その後事実として起きたことは、感染者数・死者数は、欧米諸国に比べると圧倒的に少なく、他のアジア諸国と比較してもそこまでひどくないという好ましい状況でした。
そこから考えると、クラスター対策は割と効果を発揮していた可能性が高いと思います。
(実際には、日本固有の所謂「ファクターX」があっただけで、クラスター対策の効果は全く無かった、という可能性もゼロではありませんが。)
その後上手くいかなくなった
さて2021年に入った現在ですが、感染者数は全国で連日数千人、東京に限っても1000人を超えています。昨年春頃に比べて少なくとも5倍以上になっています。
普通に考えると、保健所や関連各所の人員が大幅に増えない限り、以前と同じ追跡調査は不可能で、現に、「神奈川県は調査対象を重症化リスクが高い場所に絞る運用を始めた」そうです。(参考記事)

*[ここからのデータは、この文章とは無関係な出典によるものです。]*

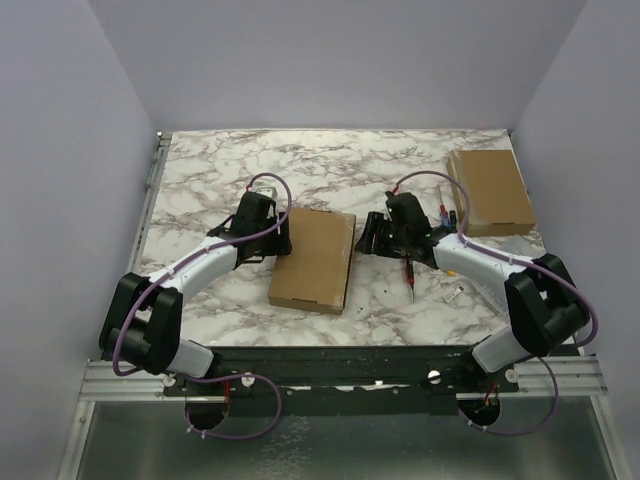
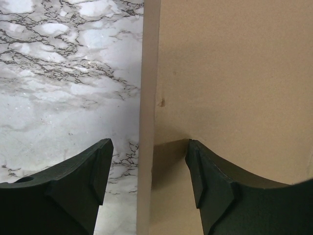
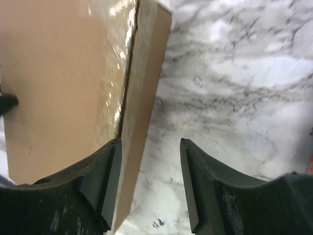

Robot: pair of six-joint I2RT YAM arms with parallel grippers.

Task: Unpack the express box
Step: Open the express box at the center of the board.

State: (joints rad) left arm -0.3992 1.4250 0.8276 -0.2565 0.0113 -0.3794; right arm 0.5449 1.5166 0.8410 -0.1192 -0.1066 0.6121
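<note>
My left gripper [image 2: 147, 146] stood open at the left edge of the box [image 1: 312, 260]. One finger [image 2: 78, 181] was over the bare table [image 2: 58, 73] and the other over the cardboard lid, holding nothing. I could not tell whether either finger touched. The box lay flat and closed in the middle of the table, between my two arms.

On this side I judged that closing would pinch only the rim, and a lift might then drag the whole box instead of opening it.

My right gripper [image 3: 150, 144] was likewise spread and empty, straddling the right edge. A strip of shiny tape [image 3: 115, 58] ran along the seam there and looked unbroken. With it holding, a pull from either side could tear the cardboard or skid the box across the smooth top. An uneven push might twist the box out from between my grippers.

Just right of that arm lay a red tool [image 1: 408, 275] and some small bits. A careless sweep of my right arm could scatter them, or bump the second box [image 1: 490, 190] near the far right corner.
</note>
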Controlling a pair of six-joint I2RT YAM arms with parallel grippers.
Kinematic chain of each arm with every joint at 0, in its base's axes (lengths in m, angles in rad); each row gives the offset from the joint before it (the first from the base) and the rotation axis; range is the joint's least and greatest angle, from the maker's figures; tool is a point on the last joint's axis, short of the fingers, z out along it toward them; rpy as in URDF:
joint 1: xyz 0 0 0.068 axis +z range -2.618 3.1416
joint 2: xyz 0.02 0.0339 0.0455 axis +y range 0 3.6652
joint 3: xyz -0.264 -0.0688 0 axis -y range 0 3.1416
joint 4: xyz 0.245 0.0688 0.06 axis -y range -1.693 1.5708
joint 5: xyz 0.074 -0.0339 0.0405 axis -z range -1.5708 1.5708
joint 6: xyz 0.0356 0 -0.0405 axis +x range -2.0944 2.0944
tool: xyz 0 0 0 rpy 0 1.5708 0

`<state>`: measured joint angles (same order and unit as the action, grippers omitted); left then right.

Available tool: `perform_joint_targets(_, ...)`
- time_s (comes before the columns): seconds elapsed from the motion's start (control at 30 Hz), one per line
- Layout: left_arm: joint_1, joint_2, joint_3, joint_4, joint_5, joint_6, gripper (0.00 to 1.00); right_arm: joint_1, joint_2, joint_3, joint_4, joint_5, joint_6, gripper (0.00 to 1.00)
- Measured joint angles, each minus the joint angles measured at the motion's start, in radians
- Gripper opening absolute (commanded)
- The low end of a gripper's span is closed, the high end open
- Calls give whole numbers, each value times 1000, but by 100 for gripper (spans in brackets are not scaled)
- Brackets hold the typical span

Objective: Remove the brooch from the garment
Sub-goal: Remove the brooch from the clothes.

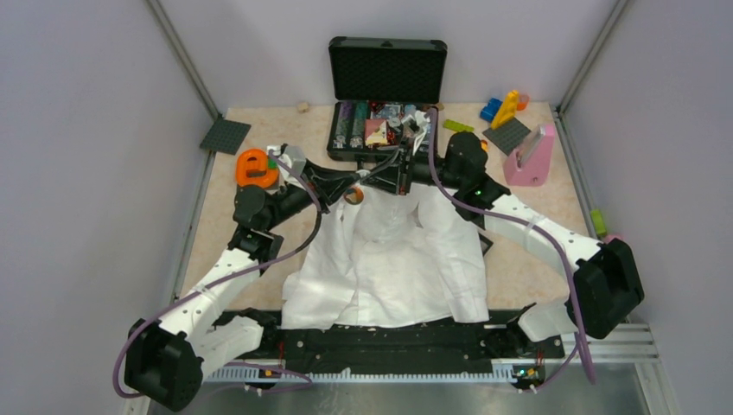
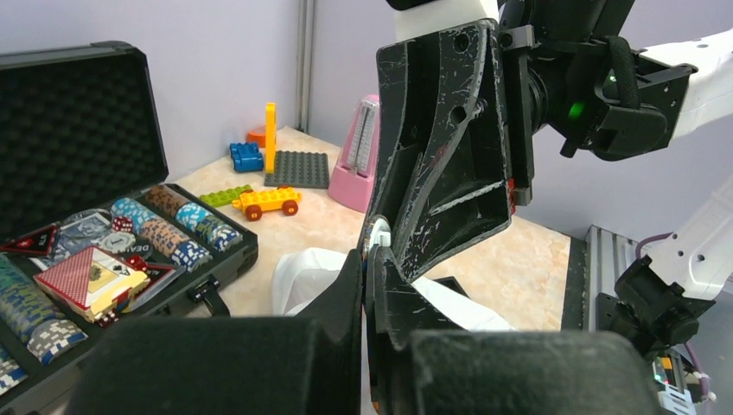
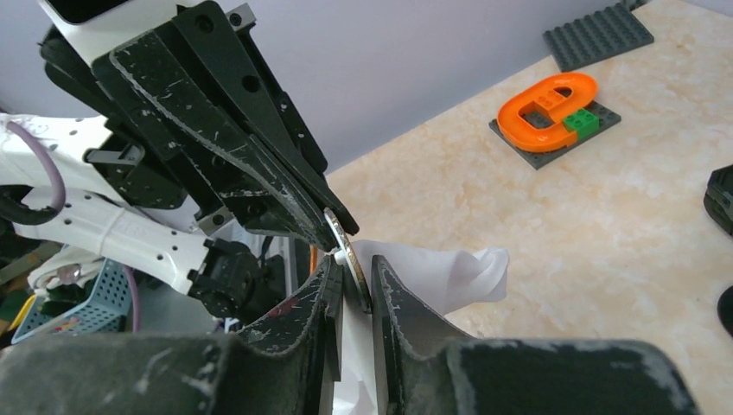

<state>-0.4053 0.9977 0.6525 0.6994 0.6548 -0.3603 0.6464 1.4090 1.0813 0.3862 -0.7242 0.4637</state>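
Straddling the brooch [image 3: 348, 252], the right gripper [image 3: 356, 266] has its fingers a sliver apart. The little pale disc stands on edge right between them, leaning on one finger with a hair of daylight at the other, so I'd call that a loose bracket, not a pinch. Its flat faces look at the two fingers, and its long line runs up and out past the tips. Directly above, nose to nose, the left gripper [image 3: 331, 226] has its fingers pressed together at the disc's upper rim. Whether it has the rim or the cloth behind it, I can't tell. Both arms are equally on it. Just beyond the right gripper's far finger, the white shirt [image 3: 441, 268] bunches up off the counter [image 3: 562, 225]. Coming off, I reckon, means pulling straight away from that cloth.
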Motion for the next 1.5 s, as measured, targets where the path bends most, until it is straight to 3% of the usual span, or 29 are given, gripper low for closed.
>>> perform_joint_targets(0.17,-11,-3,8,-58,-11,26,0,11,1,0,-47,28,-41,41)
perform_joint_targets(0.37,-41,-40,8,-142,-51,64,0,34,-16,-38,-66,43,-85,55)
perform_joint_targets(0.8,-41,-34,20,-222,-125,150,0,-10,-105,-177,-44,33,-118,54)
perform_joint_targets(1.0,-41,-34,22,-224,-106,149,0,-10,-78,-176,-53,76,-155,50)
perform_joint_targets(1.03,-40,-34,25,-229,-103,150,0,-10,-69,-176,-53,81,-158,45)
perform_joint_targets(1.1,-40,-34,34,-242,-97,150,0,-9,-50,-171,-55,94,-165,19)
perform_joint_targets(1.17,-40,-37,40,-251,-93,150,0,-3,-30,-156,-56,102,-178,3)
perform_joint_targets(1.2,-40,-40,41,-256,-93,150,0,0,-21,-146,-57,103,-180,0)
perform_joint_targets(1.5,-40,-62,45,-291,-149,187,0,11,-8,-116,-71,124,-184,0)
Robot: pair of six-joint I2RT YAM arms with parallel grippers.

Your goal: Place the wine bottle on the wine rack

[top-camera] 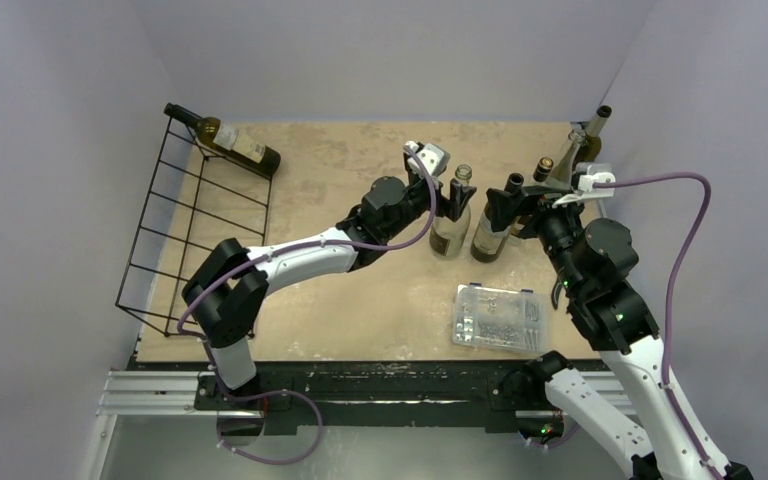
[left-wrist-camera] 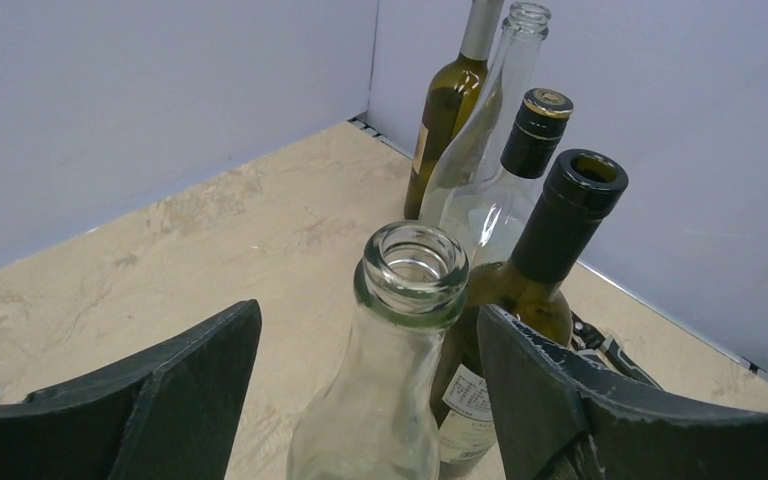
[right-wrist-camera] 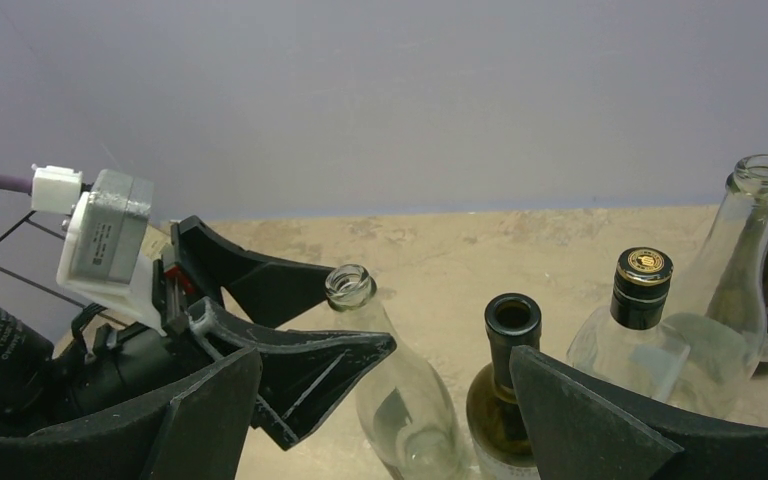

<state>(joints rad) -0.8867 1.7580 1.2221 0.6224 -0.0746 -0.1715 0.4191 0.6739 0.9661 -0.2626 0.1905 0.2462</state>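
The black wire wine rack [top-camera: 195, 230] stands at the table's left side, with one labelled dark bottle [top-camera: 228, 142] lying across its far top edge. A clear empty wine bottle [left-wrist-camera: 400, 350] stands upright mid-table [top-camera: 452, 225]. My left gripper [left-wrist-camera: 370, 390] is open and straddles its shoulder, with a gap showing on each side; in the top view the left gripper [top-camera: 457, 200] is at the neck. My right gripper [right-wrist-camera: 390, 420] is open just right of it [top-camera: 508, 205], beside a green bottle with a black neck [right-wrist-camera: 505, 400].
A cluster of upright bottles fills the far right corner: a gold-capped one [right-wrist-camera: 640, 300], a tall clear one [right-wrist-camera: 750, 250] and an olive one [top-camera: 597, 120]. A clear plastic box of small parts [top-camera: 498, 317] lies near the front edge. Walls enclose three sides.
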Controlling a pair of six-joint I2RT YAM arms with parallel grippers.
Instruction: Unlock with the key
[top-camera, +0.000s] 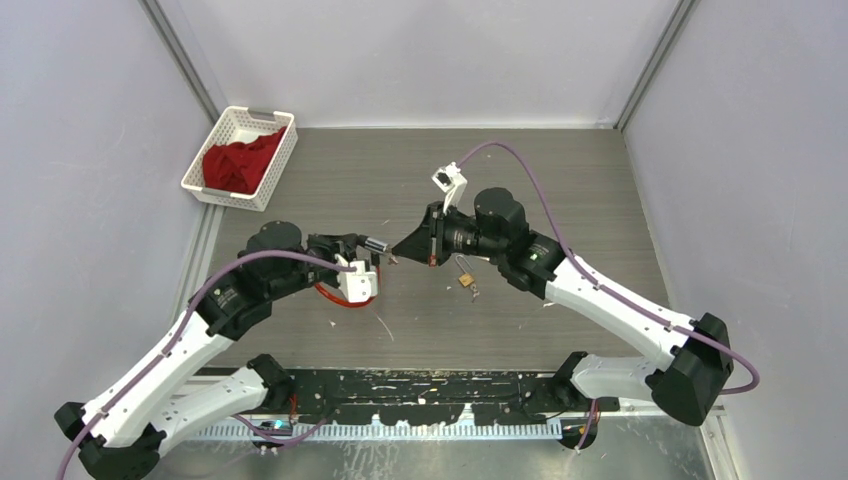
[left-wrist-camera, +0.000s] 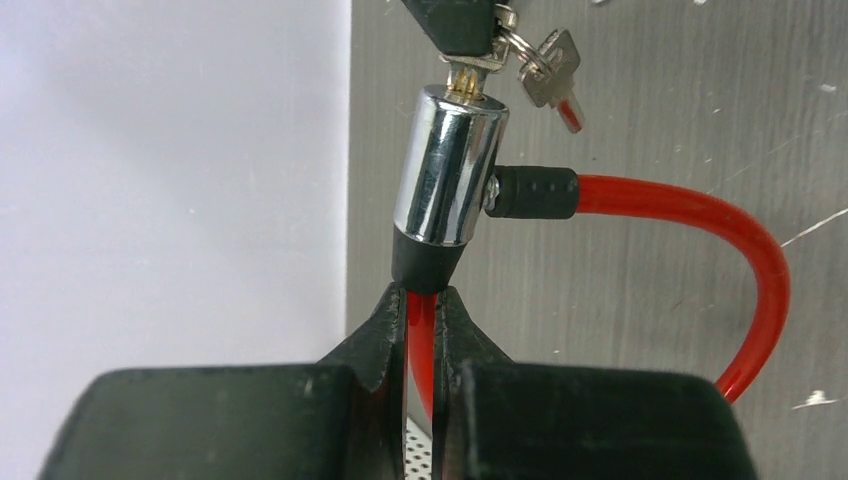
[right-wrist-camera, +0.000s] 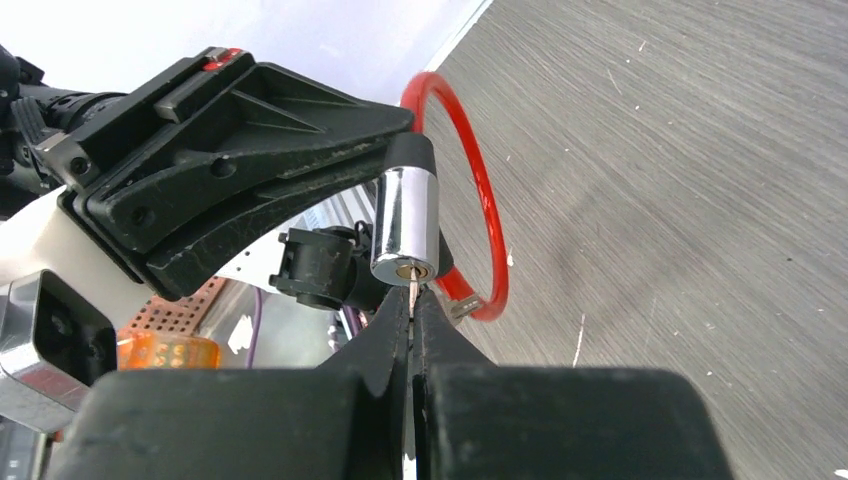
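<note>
Hidden: the head of the key (right-wrist-camera: 411, 291) is buried between the right fingers (right-wrist-camera: 385, 335); only a sliver of its blade shows between their tips and the keyhole. How deep it sits cannot be told.
Cut off: the cable (left-wrist-camera: 700, 215) drops out of view between the left fingers (left-wrist-camera: 375, 335), and its loop runs past the frame edge in the left wrist view.
Hard to make out: from above, the meeting point of the two arms is too small to read.
Lock (left-wrist-camera: 450, 165): a chrome cylinder with black end caps, held off the tabletop (top-camera: 560, 180) near its middle, a little toward the left edge, keyhole facing the right fingers.
Left fingers: clenched on the red cable just behind the lock.
Right fingers: pinched tight on the key, its tip at the keyhole.
Spare key (left-wrist-camera: 552, 65): hangs on a ring just beside the right fingertips.
Small object (top-camera: 465, 279): brass-coloured, lying on the tabletop under the right wrist; too small to identify.
Basket (top-camera: 275, 165): white, at the far left corner, with a red cloth (top-camera: 235, 165) in it, well apart from the arms.
Arms: both reach in from the near edge, wrists roughly level, tips pointing at each other.
</note>
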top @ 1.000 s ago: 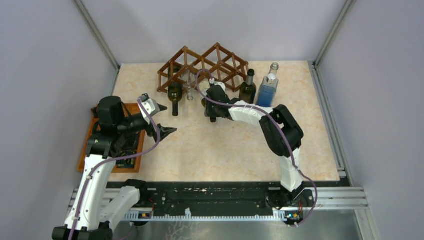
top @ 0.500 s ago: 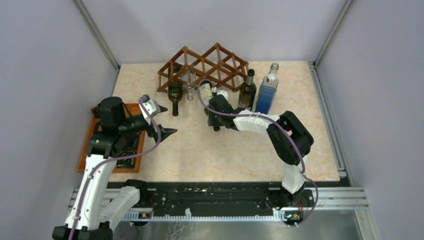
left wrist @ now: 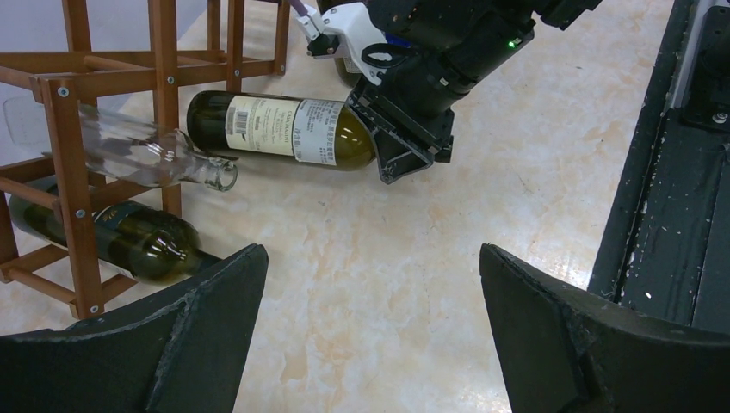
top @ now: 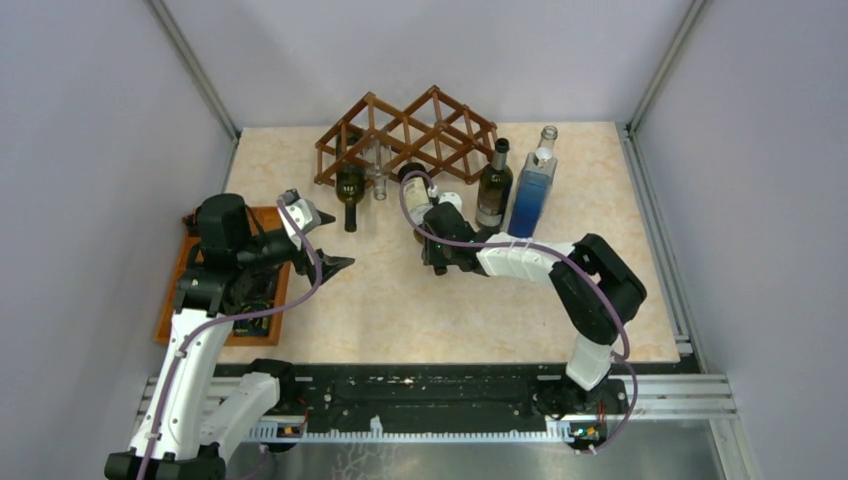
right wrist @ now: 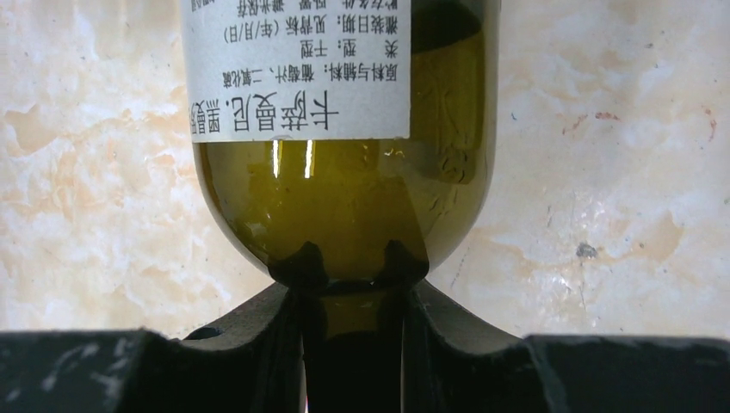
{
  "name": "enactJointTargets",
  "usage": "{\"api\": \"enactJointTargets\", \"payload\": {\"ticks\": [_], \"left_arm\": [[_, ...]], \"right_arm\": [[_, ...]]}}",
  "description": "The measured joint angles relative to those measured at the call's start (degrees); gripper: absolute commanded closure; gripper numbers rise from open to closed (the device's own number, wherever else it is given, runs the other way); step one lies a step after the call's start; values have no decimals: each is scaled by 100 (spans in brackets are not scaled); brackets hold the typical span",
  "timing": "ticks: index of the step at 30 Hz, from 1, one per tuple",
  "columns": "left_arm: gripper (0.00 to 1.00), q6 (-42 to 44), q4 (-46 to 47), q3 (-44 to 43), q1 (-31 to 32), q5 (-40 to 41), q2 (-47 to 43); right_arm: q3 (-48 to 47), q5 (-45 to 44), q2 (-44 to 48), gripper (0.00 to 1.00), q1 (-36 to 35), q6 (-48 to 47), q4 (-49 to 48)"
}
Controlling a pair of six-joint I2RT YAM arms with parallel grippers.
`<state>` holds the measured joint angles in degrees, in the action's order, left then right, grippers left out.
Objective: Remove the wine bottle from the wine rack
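The brown wooden lattice wine rack (top: 405,128) stands at the back of the table and shows at the left of the left wrist view (left wrist: 73,146). A green wine bottle with a white label (top: 413,190) lies horizontal in front of it, base toward the rack, and also shows in the left wrist view (left wrist: 275,129). My right gripper (top: 428,222) is shut on its neck, with the bottle's shoulder (right wrist: 344,189) just ahead of the gripper (right wrist: 351,258). My left gripper (top: 333,238) is open and empty above the table, left of the bottle, its jaws wide apart (left wrist: 370,251).
A dark bottle (top: 350,190) and a clear bottle (top: 378,180) lie in the rack's lower cells, necks pointing out. A dark bottle (top: 495,178) and a blue bottle (top: 534,180) stand right of the rack. An orange-brown tray (top: 172,292) sits under the left arm.
My right gripper has drawn the green bottle toward the near side, out of the rack cell, and its arm has folded back to the right. The left arm has not moved.
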<state>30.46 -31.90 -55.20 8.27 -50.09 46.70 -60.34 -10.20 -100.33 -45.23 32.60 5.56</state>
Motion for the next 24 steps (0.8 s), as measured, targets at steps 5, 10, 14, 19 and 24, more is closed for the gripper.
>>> {"api": "enactJointTargets", "payload": {"ticks": [5,10,14,19,24], "left_arm": [[1,0,2,2,0,-2,-2],[1,0,2,17,0,-2,-2],[1,0,2,20,0,-2,-2],[1,2,2,20,0,-2,-24],[1,2,2,20,0,-2,-31]], "right_arm": [[116,9,256,100,0,4,31],[166,33,455,100,-22,2,24],[238,42,509,100,-85,0,-39],[422,61,514,100,-192,7,-20],[487,61,520,100,-219,4,39]]}}
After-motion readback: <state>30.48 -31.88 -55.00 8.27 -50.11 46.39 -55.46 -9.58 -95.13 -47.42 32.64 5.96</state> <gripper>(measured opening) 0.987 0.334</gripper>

また、新型コロナは発症前にも強い感染力を持つということが、昨年春以降で分かってきました。そのため、無症状者を捕捉出来ていない(≒ PCR検査実施数が少ない)状態ではクラスター対策は効果が薄れるとの指摘も多く挙がっています。
いつ、どういう政策を採るべきだったかなどは私は分かりませんし、ここでの本題ではありませんが、重要な点としては
- 昨年の春先に上手くいっていた方法(クラスター対策)が、その後機能しなくなった
- 機能しなくなった方法を、かなり後まで継続して実施していた
という2つだと思います。
どうすれば良かったのか
では、どうすれば良かったのでしょうか。具体的な政策はさておき、原則的な方法論としては、
- 現状成功している方法の前提条件を理解しておく
- 前提条件(=状況)がどのくらい変わったら違う手段に切り替えるのか(あるいはその検討をするのか)を事前に決めておく
といったことが必要だったと考えます。
似たような事例は多数
詳しくは書きませんが、似たような事例は沢山あったように思います。
GoToトラベルキャンペーンは、それによって助かった旅行関連事業者も多数いると思いますが、感染者が増え始めてもしばらく継続し続けて批判を浴びていました。どういう状況になったら停止するのか、などを事前に決めて周知し、その通りに実施するだけで、世間的な納得感も異なったのかなと思います。
また、かなりレベルの低い例ですと、在庫を捌ききれなかったマスク転売業者とかもそうかもしれません。しばらくはマスク不足が続くと思っていたら、思いのほか早くマスクの需要が減ってきて打撃を受けました。(後から言うのは簡単ですが)様々な会社がマスクを生産し始めたり、布マスクなどの選択可能なマスクを使う人が増えてきた時点で撤退しておくと良かったのかもしれません。
ビジネスでも同様の失敗は多数
ビジネスの世界でも、過去の成功体験に固執して没落する、状況の変化に気づかずに失敗する、といった例は枚挙に暇がありません。
成功例は千差万別だけど、失敗例は似通っている、みたいな話をよく聞きますが、分野を問わずに失敗例というのは似ているのだなと思いました。
まとめ
どのような分野でも、状況の変化を読み違えると致命的な失敗を犯しかねないということを、本投稿を書いていて再認識しました。
近年は変化が激しい時代と良く言われます。今後も状況の変化は常に起こると言うことを常に念頭に置いて仕事を進めていこうと、改めて思いました。